Received 21 November 2023

Accepted for publication 17 February 2024

Published 22 February 2024 Volume 2024:17 Pages 893—901

DOI https://doi.org/10.2147/DMSO.S445146

Checked for plagiarism Yes

Review by Single anonymous peer review

Peer reviewer comments 3

Editor who approved publication: Dr Konstantinos Tziomalos



Gift Kenneth Blangeti,1 Teddie Chima,2 Chrispine Nthezemu Kamanga,3 Esmie Mkwinda4

1Department of Clinical Medicine, Thyolo District Hospital, Blantyre, Malawi; 2Library, Research and Information Resource Centre, Saint John of God College of Health Sciences, Mzuzu, Malawi; 3Umoza Department, Saint John of God Hospitaller Services, Mzuzu, Malawi; 4Nursing Department, Saint John of God College of Health Sciences, Mzuzu, Malawi

Correspondence: Teddie Chima, Library, Research and Information Resource Centre, Saint John of God College of Health Sciences, P. O. Box 744, Mzuzu, Malawi, Tel +265884710944 ; +265991710944, Email [email protected]

Background: Emotional distress experienced by individuals with diabetes represents a type of psychological strain specific to the challenges posed by diabetes. It mirrors the emotional reactions arising from coping with the demands of the illness and the essential care associated with diabetes. The study aimed to determine the prevalence and associated factors of psychological distress among diabetic patients at Thyolo District Hospital in Malawi.
Objective: To determine the prevalence and associated factors of psychological distress among diabetic patients at Thyolo District Hospital in Malawi.
Methods: The cross-sectional study involved 171 participants chosen using a simple random sampling technique at Thyolo District Hospital. The study was conducted from June 28 to July 27, 2023. The data were inputted into SPSS version 23.0, and descriptive statistics were employed for analysis. Cross-tabulation, utilizing Pearson chi-square, and correlation analysis were performed. The statistical significance level was established at P < 0.05.
Results: Out of the 171 participants included in the study, 44 (25.7%) reported experiencing diabetic distress. According to levels of psychological distress, the study reports that 27 (15.8%) had mild depression, while 5 (2.9%) presented with moderate depression and 1 (0.6%) had extremely severe depression.
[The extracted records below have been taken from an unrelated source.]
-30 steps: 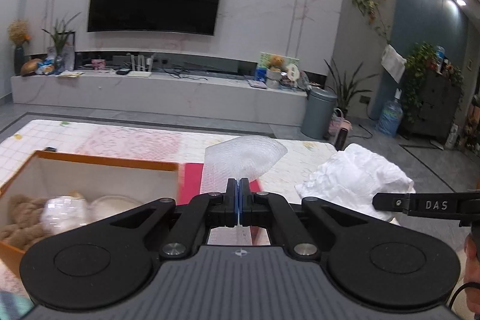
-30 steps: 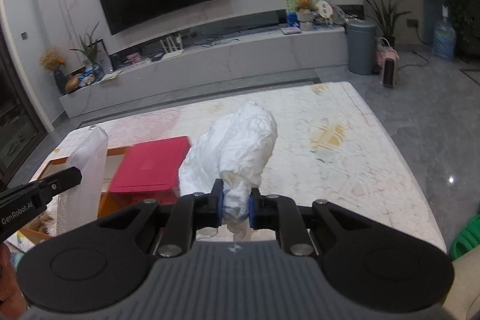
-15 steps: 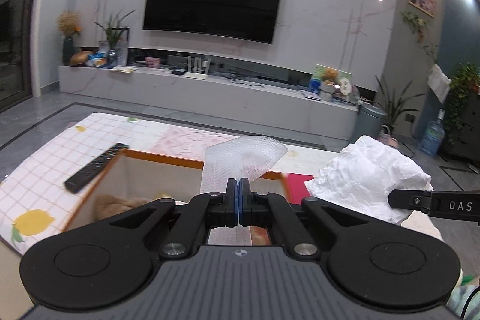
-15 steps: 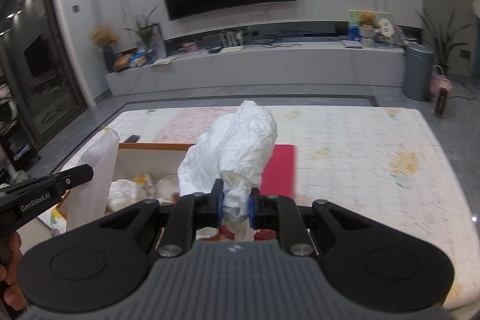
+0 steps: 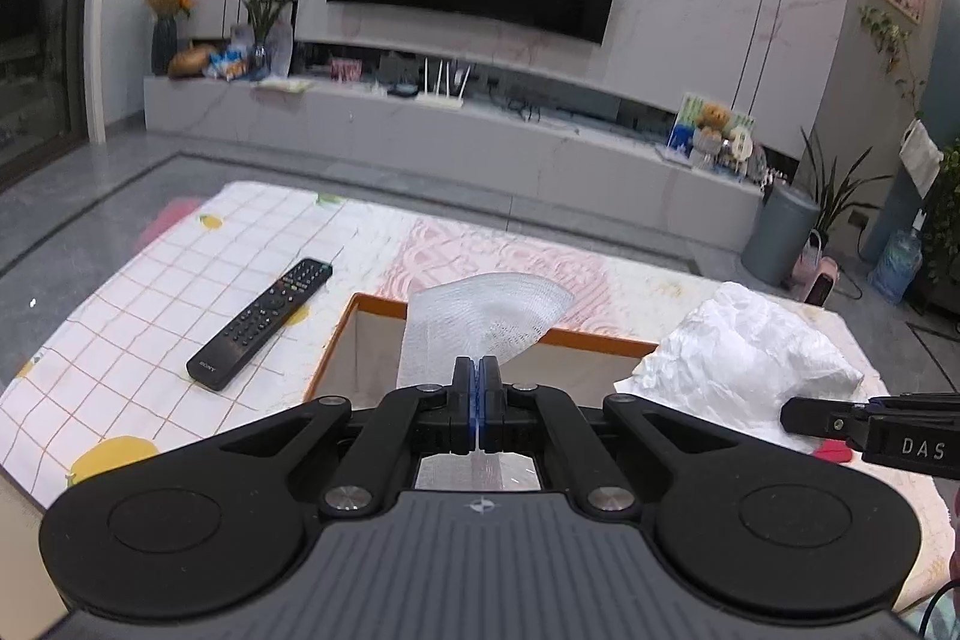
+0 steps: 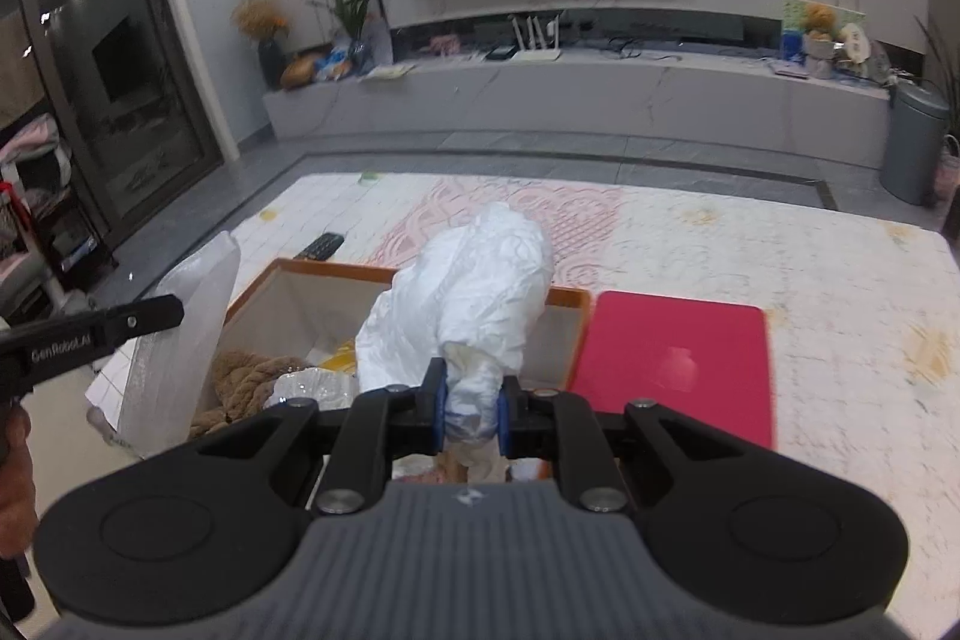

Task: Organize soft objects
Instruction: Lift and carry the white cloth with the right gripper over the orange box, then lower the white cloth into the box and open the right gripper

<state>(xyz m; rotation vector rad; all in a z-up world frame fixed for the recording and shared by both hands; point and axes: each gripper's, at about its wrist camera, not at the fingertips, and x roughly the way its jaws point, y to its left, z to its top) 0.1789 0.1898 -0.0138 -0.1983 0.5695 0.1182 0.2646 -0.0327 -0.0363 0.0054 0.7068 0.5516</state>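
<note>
Left gripper (image 5: 478, 376) clenched on a sheet of bubble wrap (image 5: 480, 322), held up over the near side of the orange-rimmed box (image 5: 591, 337). Right gripper (image 6: 471, 400) clamped on a crumpled white plastic bag (image 6: 474, 298), held above the box's right half. Box sits on the worktop (image 6: 810, 256) with patterned cover; inside the box a brown knitted item (image 6: 240, 376) at the left and a clear wrapped bundle (image 6: 312, 388) beside it. Red lid (image 6: 672, 364) lies flat just right of the box. Black remote (image 5: 261, 322) lies left of the box.
</note>
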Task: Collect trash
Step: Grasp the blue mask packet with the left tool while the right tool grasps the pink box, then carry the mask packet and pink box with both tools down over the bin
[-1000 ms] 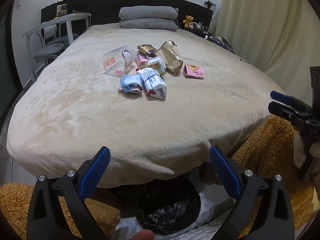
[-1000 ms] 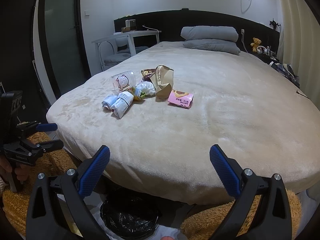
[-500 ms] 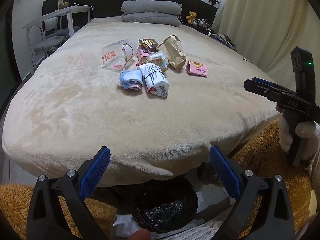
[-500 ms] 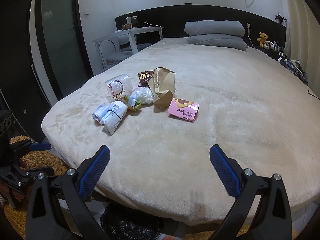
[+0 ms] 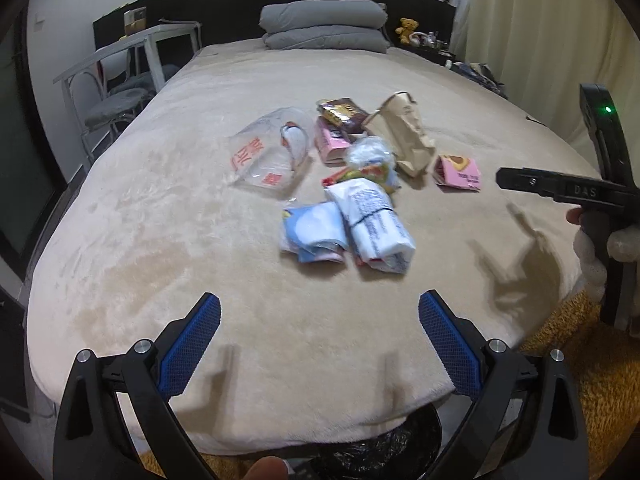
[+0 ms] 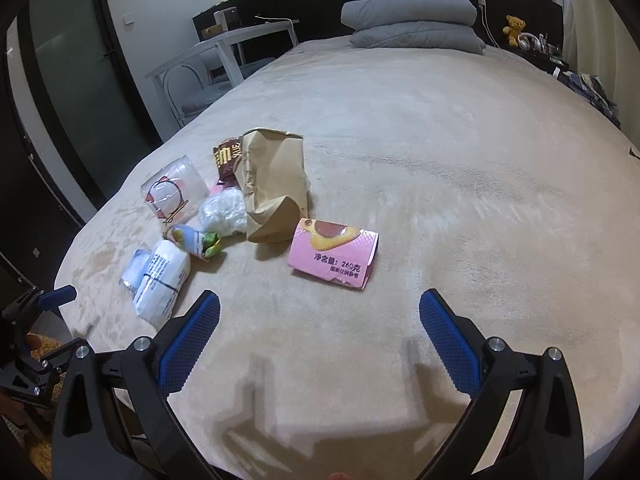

As regards to levels of anxiety, 14 (8.2%) had mild anxiety, while 5 (2.9%) had moderate anxiety. In terms of stress levels, only one participant (0.6%) reported mild stress, and an equal proportion reported moderate stress. Additionally, age was identified as a significant factor associated with psychological distress, with a p-value of 0.001.
Conclusion: Approximately 33% of the diabetic patients involved in this study revealed psychological distress, and this condition showed a statistically significant association with age. Conducting routine assessments and implementing early control measures for the associated factors are crucial in mitigating both the prevalence and the impact of psychological distress among diabetic patients.

Keywords: prevalence, psychological distress, hyperglycemia, high blood sugar, Thyolo District, Malawi


A Letter to the Editor has been published for this article.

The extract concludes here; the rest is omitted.